Die Vergewaltigung hat meine Eltern richtig mitgenommen. Manchmal sprechen wir über das Thema, aber nie explizit über das, was mir widerfahren war. Wenn du eine Tochter hast, ist so ein Übergriff wahrscheinlich dein schlimmster Albtraum. Deswegen habe ich nicht sofort darüber gesprochen. Ich wollte ihnen diesen Schmerz ersparen.

Obwohl wir immer noch nicht wirklich darüber gesprochen haben, haben sie mir in praktischer Hinsicht sehr geholfen. Zum Beispiel dabei, einen Psychologen zu finden. Ich würde mich aber immer noch freuen, wenn sie die Sache mal bei einer Flasche Wein ansprechen. Wir stehen uns sehr nah und sehen uns oft. Deswegen wundere ich mich manchmal, warum wir nie wirklich darüber reden. Es ist wahrscheinlich einfach zu schmerzvoll für meine Eltern.

Ich bin immer noch froh, dass ich darüber gesprochen habe. Der Missbrauch ist wie dieser große Rucksack, der viel zu schwer ist, um ihn alleine zu tragen.

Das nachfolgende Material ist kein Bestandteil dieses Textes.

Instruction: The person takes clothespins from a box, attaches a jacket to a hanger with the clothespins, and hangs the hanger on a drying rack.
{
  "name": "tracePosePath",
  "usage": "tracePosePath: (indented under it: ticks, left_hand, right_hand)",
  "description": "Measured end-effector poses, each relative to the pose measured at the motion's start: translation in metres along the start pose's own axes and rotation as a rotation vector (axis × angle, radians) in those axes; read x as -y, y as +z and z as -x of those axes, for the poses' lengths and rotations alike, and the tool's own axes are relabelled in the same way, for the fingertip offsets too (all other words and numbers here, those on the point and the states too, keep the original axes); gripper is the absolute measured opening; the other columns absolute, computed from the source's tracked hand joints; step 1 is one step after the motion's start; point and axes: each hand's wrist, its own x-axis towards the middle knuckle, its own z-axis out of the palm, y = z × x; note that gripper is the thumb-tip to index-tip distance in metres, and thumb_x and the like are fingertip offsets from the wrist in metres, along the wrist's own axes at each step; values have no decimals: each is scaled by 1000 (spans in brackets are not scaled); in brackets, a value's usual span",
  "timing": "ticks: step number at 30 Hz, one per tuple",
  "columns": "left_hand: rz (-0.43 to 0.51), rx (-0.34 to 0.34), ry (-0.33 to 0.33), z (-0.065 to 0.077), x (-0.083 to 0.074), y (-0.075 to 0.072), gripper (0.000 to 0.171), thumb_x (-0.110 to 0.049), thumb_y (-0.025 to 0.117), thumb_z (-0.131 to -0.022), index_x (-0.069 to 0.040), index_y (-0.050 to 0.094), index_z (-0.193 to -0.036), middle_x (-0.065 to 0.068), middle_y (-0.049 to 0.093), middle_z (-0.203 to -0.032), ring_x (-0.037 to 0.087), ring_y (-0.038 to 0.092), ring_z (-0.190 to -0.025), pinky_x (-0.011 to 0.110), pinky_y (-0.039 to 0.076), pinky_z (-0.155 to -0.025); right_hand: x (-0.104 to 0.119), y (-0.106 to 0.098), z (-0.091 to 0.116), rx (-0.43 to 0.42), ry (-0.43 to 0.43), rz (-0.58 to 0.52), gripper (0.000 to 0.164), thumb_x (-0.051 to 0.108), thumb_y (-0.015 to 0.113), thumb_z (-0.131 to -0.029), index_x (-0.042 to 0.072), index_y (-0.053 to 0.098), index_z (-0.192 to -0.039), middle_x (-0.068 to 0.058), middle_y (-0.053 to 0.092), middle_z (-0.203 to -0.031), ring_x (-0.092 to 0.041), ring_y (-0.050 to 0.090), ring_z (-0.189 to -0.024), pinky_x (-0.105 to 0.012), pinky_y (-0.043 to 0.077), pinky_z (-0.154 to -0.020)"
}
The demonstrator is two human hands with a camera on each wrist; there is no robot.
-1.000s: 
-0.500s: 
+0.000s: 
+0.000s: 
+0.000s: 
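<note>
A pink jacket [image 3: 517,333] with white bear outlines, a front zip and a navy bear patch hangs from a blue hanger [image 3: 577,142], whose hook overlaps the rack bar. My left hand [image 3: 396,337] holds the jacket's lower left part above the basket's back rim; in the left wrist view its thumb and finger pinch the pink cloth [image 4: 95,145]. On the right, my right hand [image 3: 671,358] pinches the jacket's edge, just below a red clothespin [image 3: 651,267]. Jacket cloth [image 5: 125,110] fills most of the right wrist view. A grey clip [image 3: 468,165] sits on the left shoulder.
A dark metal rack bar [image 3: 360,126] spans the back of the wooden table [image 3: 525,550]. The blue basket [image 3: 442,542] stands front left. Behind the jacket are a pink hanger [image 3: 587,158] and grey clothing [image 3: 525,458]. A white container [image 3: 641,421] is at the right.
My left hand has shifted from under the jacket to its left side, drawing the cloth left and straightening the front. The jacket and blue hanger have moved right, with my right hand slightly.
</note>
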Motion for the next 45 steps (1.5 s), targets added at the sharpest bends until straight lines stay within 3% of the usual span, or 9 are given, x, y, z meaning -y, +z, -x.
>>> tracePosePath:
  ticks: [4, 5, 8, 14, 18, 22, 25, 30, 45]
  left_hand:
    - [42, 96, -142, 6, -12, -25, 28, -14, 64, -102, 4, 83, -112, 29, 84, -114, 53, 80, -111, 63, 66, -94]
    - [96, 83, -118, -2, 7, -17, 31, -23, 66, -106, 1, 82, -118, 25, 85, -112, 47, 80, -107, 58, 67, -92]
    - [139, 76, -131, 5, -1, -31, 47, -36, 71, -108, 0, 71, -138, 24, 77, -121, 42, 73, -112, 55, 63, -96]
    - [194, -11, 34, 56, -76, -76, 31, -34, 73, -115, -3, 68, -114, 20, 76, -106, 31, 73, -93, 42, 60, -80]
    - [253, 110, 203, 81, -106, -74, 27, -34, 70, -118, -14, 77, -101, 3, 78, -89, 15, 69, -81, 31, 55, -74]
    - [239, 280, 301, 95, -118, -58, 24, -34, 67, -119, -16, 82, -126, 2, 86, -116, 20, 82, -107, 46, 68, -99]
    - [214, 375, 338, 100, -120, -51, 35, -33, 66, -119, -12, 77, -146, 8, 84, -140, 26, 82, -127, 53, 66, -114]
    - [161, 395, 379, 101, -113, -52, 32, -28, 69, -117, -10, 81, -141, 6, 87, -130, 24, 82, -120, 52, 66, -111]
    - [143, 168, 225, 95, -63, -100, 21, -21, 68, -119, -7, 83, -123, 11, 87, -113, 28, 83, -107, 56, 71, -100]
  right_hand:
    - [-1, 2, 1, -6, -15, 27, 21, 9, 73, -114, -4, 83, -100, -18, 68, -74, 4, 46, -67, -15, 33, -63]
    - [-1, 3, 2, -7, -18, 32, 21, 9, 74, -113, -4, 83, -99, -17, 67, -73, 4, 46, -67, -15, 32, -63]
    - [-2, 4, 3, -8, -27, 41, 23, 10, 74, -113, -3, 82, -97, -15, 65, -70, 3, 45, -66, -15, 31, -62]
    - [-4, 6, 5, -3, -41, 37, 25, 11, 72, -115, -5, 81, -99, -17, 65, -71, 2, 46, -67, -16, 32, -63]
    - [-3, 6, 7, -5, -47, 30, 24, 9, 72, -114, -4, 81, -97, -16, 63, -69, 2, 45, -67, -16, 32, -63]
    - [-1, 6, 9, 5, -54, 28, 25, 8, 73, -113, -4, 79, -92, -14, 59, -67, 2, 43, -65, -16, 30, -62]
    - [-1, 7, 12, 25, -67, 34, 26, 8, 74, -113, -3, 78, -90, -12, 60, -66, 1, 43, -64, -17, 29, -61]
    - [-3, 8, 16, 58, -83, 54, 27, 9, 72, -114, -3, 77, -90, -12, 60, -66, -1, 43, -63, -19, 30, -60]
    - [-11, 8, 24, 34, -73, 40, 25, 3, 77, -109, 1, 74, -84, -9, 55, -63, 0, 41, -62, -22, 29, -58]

Er hat mich verändert. Das merke ich daran, wie ich heute über Dinge nachdenke – oder wie ich Männer betrachte. Ich vertraue ihnen nicht mehr so leicht wie früher. Das Erlebte ist ein Teil von mir geworden und das kann ich nicht einfach für mich behalten.

*Frankas echter Name ist der Redaktion bekannt.